How to Set Up OpenHands AI Locally on a Single GPU

Running OpenHands AI locally on a single GPU can unlock fast, private code‑assistant capabilities, but it requires careful setup.

The Pain Points: What Makes Local OpenHands Deployment Hard?

When trying to run OpenHands on a workstation, the biggest hurdles are not the tutorial coverage but the model’s memory appetite and the tangled web of Python‑CUDA dependencies. Below are the two most common blockers and how they tend to surface in a real‑world setup.

GPU memory limits and model size

OpenHands ships with several model variants—7 billion, 13 billion and even a 30 billion parameter checkpoint.
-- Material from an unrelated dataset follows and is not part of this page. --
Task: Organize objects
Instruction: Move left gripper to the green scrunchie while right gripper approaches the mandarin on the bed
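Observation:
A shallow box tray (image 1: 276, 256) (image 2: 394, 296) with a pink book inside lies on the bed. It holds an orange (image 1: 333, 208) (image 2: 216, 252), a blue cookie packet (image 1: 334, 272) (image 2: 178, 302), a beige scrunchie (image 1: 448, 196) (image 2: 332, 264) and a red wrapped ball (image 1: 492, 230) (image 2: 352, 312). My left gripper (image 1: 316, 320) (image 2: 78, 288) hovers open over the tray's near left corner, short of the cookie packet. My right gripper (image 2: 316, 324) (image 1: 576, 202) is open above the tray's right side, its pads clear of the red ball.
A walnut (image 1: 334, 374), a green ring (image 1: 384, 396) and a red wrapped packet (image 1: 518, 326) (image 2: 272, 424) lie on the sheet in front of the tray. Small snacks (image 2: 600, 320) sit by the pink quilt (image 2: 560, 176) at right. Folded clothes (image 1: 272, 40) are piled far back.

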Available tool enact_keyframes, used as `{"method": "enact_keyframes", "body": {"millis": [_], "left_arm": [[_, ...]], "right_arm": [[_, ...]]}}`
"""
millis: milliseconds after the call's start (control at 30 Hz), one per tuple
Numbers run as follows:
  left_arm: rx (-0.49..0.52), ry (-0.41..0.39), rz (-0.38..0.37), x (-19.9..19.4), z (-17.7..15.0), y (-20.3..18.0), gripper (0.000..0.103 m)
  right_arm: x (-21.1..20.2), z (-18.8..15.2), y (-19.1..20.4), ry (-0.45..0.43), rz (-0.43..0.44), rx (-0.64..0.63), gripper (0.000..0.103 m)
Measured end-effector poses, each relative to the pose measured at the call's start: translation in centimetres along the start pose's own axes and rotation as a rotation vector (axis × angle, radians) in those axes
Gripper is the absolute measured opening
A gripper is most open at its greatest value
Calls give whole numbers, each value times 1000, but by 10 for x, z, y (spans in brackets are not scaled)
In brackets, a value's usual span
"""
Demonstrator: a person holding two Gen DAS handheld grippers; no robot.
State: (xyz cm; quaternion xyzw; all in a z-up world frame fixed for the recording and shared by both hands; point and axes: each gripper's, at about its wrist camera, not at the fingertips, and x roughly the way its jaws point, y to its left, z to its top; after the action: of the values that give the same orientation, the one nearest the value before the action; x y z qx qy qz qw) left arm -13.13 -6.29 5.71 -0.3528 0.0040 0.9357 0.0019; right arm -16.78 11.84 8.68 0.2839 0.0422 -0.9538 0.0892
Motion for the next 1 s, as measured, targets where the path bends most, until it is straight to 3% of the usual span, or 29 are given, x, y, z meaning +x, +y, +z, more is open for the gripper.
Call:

Those numbers sound impressive until you translate them into VRAM consumption.

7B (fp16): roughly 13 GB of GPU memory when loaded uncompressed.
13B (fp16): pushes the limit to about 27 GB, which exceeds most consumer cards.
7B (int8‑quantized): drops to ~6 GB, but introduces a small latency penalty and occasional token‑level quality dip.

Traceback (most recent call last):
  File "run_openhands.py", line 42, in <module>
    model = AutoModelForCausalLM.from_pretrained(...)
  File ".../torch/cuda/__init__.py", line 307, in _lazy_init
    torch._C._cuda_init()
RuntimeError: CUDA out of memory. Tried to allocate 13.55 GiB (GPU 0; 24.00 GiB total capacity; 5.31 GiB already allocated; 2.68 GiB free; 13.55 GiB reserved in total)

Quantize before loading. Tools like bitsandbytes let you convert a fp16 checkpoint to int8 on‑the‑fly:

import torch
from transformers import AutoModelForCausalLM, AutoTokenizer
import bitsandbytes as bnb

model_name = "openhands/7b-fp16"
tokenizer = AutoTokenizer.from_pretrained(model_name)

model = AutoModelForCausalLM.from_pretrained(
    model_name,
    device_map="auto",
    torch_dtype=torch.float16,
    load_in_8bit=True
)

Offload to CPU. The device_map="auto" strategy shards part of the model onto system RAM. On a 16 GB laptop with a 6 GB GPU, offloading ~8 GB to CPU enables the 7B model to run, with a slowdown on the first pass but acceptable subsequent token generation.
Use a smaller context window. OpenHands defaults to a 4096‑token context. Reducing to 2048 cuts the KV‑cache size in half, saving ~2–3 GB. Set model.config.max_position_embeddings = 2048 before the first forward pass.

torch.cuda.empty_cache()
# or, in a longer‑running service:
del outputs
torch.cuda.empty_cache()

A helper script that prints the peak VRAM after each request can catch subtle bugs, such as stray tensors left on the GPU that cause a gradual OOM drift.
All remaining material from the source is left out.